Characteristics of the baseline population

Table 1 presents the baseline characteristics of participants stratified by hypertension status. The hypertension group includes 4,879 individuals, while the non-hypertension group comprises 6,683 individuals. The mean age of the hypertension group is 59.27 ± 14.70 years, with males accounting for 50.30% and females for 49.70%. The NEE-CRF value for this group is 7.63 ± 2.27, and the resting heart rate is 71.17 ± 12.20 bpm. In contrast, the mean age of the non-hypertension group is 42.74 ± 15.95 years, with 48.97% males and 51.03% females. The NEE-CRF value for this group is 9.38 ± 2.27, and the resting heart rate is 71.35 ± 11.06 bpm. Compared to the non-hypertension group, the hypertension group has significantly higher values for age, BMI, weight, waist circumference, TC, TG, blood glucose, serum uric acid, creatinine, as well as SBP and DBP, with these differences being statistically significant (P < 0.001). As shown in Table 2, the quartile ranges for NEE-CRF are 0.01–6.84, 6.84–8.51, 8.51–10.21, and 10.21–15.39, respectively. Additionally, we observed that participants in the fourth quartile had significantly lower age, resting heart rate, BMI, waist circumference, TC, and HDL-C compared to those with lower NEE-CRF (P < 0.001). The basic characteristics of the Chinese population are detailed in Supplementary Materials 7, 8.

Table 1

Table 1. Population characteristics classified by hypertension status in American population.

Table 2

Table 2. Population characteristics classified by NEE-CRF four categories in American population.

Association between the NEE-CRF with hypertension and all-cause mortality

Tables 3, 4 provide a detailed overview of the relationship between NEE-CRF and hypertension as well as all-cause mortality in the American population. After adjusting for all covariates, each unit increase in NEE-CRF was associated with a 24% reduction in the risk of hypertension (OR = 0.76, 95% CI: 0.74–0.78) and a 12% reduction in mortality (HR = 0.88, 95% CI: 0.79–0.86). When divided into quartiles, the highest quartile group showed a 79% reduction in the risk of developing hypertension (OR = 0.21, 95% CI: 0.18–0.25) and a 74% reduction in mortality (HR = 0.26, 95% CI: 0.18–0.37) compared to the lowest quartile group.

Table 3

Table 3. Associations of NEE-CRF with hypertension in American population.

Table 4

Table 4. Associations of NEE-CRF with all-cause mortality in American population.

In contrast, as shown in Supplementary Materials 9, 10, among the Chinese population, each unit increase in NEE-CRF is associated with a 13% reduction in the likelihood of developing hypertension (OR = 0.87, 95% CI: 0.81–0.94) and a similar 12% reduction in mortality risk (HR = 0.88, 95% CI: 0.80–0.96). Notably, when comparing the highest to the lowest quartile groups, the risk of hypertension decreased by 48% (OR = 0.52, 95% CI: 0.36–0.75), while mortality was reduced by 45% (HR = 0.55, 95% CI: 0.34–0.90).
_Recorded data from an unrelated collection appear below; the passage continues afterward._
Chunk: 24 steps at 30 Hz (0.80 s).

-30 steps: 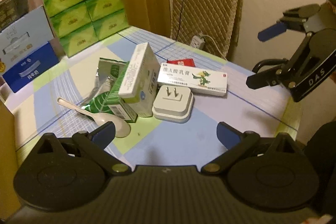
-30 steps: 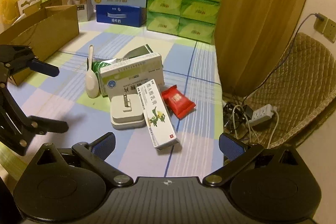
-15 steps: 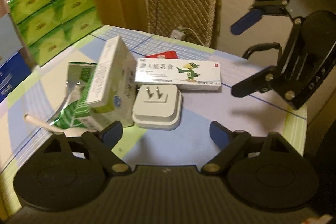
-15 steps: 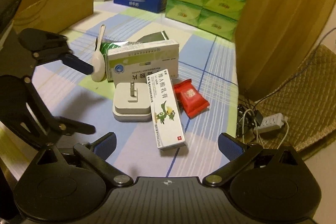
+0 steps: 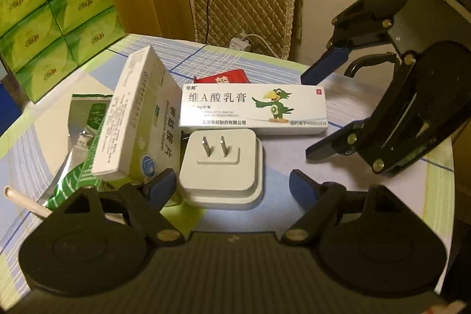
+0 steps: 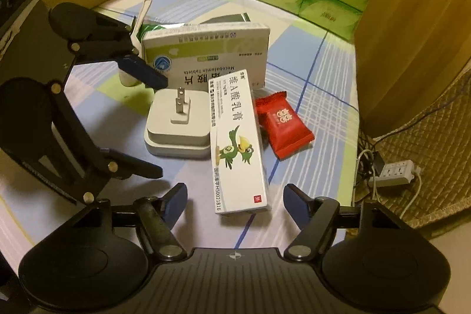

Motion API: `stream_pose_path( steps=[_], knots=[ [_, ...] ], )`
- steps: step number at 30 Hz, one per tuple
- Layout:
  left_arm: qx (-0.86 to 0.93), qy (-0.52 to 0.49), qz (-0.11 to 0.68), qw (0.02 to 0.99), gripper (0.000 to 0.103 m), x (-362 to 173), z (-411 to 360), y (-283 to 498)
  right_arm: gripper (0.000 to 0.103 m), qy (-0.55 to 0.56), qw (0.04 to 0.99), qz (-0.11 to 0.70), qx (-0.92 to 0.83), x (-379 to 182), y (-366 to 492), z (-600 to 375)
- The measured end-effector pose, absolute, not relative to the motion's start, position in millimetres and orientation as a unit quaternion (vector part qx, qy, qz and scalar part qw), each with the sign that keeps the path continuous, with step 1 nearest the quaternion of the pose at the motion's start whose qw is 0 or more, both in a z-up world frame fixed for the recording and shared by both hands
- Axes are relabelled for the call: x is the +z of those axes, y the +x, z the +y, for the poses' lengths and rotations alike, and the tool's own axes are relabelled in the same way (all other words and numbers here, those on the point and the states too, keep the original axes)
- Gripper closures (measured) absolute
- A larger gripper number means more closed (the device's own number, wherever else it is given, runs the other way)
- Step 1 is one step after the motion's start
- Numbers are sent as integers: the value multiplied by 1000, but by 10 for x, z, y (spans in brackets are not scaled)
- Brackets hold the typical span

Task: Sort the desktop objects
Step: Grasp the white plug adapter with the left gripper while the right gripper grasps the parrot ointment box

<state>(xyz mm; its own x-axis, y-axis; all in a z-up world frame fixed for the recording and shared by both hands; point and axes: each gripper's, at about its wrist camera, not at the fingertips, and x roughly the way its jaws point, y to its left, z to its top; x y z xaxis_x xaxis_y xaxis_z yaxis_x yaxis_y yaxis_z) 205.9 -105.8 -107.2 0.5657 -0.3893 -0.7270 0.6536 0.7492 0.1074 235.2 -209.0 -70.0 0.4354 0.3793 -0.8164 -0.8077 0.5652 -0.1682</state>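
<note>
Approach step. Left gripper (image 5: 234, 181) jaws just been narrowing, straddling white plug adapter (image 5: 222, 167), no contact. Right gripper (image 6: 235, 200) likewise narrowing around ointment box (image 6: 238, 143) end, untouched. Both mid-table. Next: descend, clamp.

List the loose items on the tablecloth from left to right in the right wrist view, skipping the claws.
White spoon → white plug adapter → parrot ointment box → red candy packet. The tablet box and foil pouch span several of these, so they are left out.
</note>
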Motion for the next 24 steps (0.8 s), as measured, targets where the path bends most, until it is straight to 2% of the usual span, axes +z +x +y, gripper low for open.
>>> stream_pose_path(
  steps=[5,8,9,15,19,24],
  knots=[
    [-301,188,358,864,24,-1109,-1093,2116,41,-277,800,378,374,-709,2377,-2090],
    [-293,185,360,866,35,-1088,-1083,2125,43,-277,801,377,374,-706,2380,-2065],
    [-284,185,359,870,43,-1077,-1066,2122,44,-278,800,377,375,-706,2378,-2051],
    [-273,183,375,867,44,-1008,-962,1977,61,-285,800,374,373,-703,2356,-1984],
    [-256,171,393,866,44,-957,-843,1721,64,-281,793,392,373,-673,2316,-1975],
    [-238,158,399,871,43,-926,-667,1406,67,-195,767,475,384,-614,2330,-2109]
  ],
)
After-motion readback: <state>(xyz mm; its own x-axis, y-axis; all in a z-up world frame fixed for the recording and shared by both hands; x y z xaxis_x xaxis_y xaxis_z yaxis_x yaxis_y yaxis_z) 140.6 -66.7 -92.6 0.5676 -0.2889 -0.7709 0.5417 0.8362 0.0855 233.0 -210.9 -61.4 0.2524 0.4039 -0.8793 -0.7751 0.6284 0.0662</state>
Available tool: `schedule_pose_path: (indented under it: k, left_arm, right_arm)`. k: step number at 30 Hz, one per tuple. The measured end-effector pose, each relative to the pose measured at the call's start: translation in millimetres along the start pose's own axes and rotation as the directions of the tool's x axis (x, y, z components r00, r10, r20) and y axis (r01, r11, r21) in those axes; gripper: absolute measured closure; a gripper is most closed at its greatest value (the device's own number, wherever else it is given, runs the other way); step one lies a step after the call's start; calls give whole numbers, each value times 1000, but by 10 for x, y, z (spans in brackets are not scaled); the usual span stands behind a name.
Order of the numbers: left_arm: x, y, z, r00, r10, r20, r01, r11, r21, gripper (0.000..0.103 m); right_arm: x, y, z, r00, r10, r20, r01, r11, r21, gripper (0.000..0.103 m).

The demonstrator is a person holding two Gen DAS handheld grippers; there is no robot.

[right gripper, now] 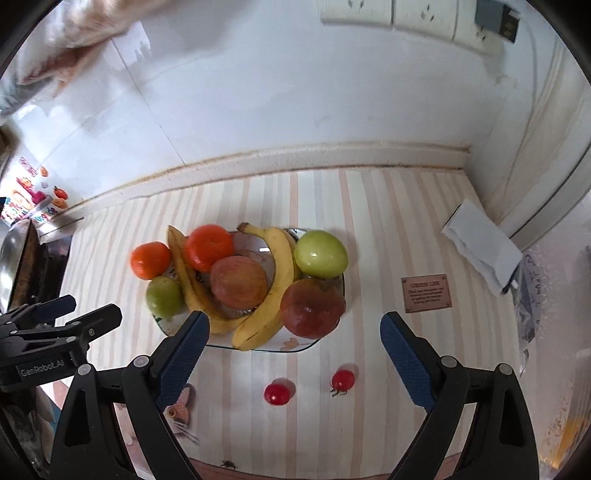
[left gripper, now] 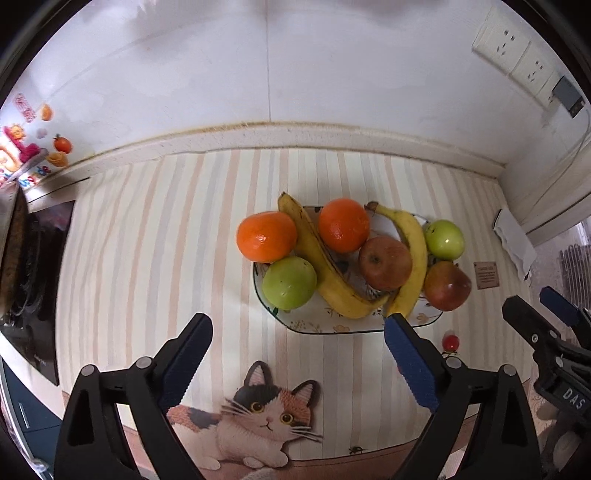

Subgroup and interaction analyses

The results of the subgroup analyses demonstrated that NEE-CRF consistently showed a negative correlation with hypertension and all-cause mortality across different subgroups in both American and Chinese populations (Supplementary Materials 11, 12). Notably, in the American population, factors such as alcohol consumption, stroke, diabetes, and marital status significantly influenced the strength of the association between NEE-CRF and hypertension (all interaction P-values <0.05). Similarly, stroke, diabetes, and race had a significant impact on the association between NEE-CRF and all-cause mortality (all interaction P-values <0.05). However, in the Chinese population, the associations between NEE-CRF and both hypertension and all-cause mortality remained consistent across subgroups stratified by residence, alcohol consumption, diabetes, dyslipidemia, marital status, and education level (all interaction P-values >0.05).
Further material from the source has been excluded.